In China processed meats are thought to be status symbols and visiting Beijing I was asked to dinner and hoping for fragrant rice and crispy vegetables and gleaming dark brown duck, I was faced with fried pink polony. “This is palani, lovely palani, imported from England,” the host said.. Recall John Cleese’s restaurant scene, “We have eggs with spam (the UK equivalent of polony, slightly less toxic) sausages and eggs and spam, eggs, sausages and spam, and just spam, spam, spam.”
According to my mother during the war you could bargain a tin of spam for a pair of nylon stockings.
A few months ago our office spun with excitement, it was Gatsby Day. The Gatsby is the national dish of Cape Town. Our office manager was in festive mood as she layered this precious ‘heritage’ food of the Cape flats into a roll cut in half. First a layer of margarine, then pink polony, then slap chips, then viennas and the whole shebang doused in a creamy chemicalised tomato sauce. TIK seems comparatively pure in comparison.
Processed meat can be delicate, air dried, filled with sweet smelling herbs but the readymade polony you buy in shops tastes like snow and dirt, snirt as it known as, a great munchball that has little to recommend it as a food substance.

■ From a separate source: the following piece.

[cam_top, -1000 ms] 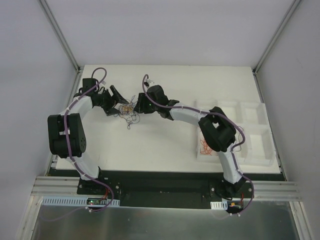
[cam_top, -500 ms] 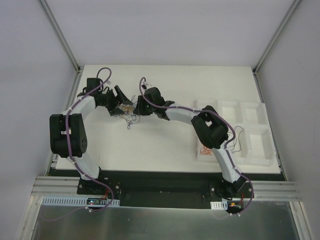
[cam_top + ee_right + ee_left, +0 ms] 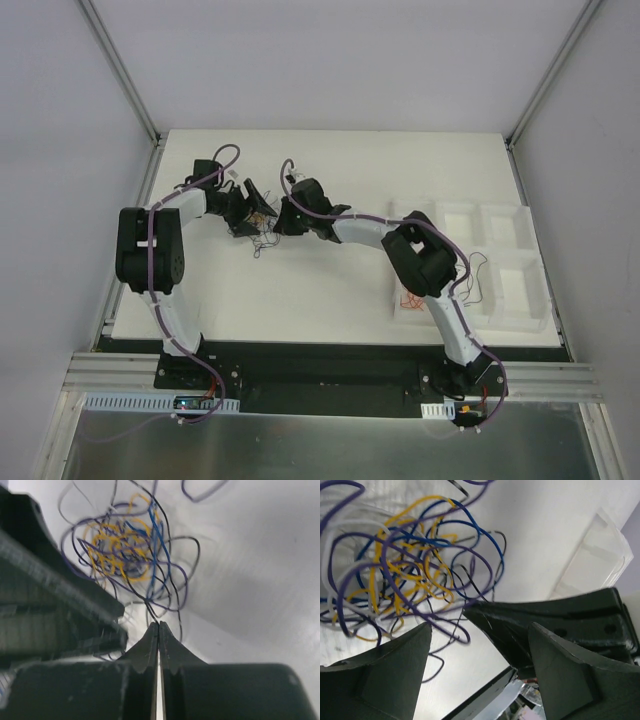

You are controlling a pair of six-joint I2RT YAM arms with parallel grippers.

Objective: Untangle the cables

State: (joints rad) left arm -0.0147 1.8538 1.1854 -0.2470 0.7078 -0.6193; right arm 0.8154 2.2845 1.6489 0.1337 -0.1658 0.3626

Polony itself is an ancient way of using scraps of meat off a carcass and if made properly can be almost eatable. My Italian grandmother used to grind up some meat, veal I think, chop in some parsley and lard and parmesan and pound them together and then add saltpetre as a preservative. She lived on an island in the Venetian lagoon called Sant’Erasmo (territory of desire) and this preserved meat – we called it salametti — would last her through the winter months.
I haven’t eaten polony for years ever since I once saw a dead horse in the street and its owner said, “Hell man don’t cry, I can make it into polony.” The World Cancer Research Fund (WCRF) in a review that covers more than 7,000 clinical studies says bluntly:”Processed meats are too dangerous for human consumption.”
I asked my 5 year old niece what she thought of polony. “Polony,” she shrieked, “That’s pony.”
Well, if only it was, so much better than all those truant E’s.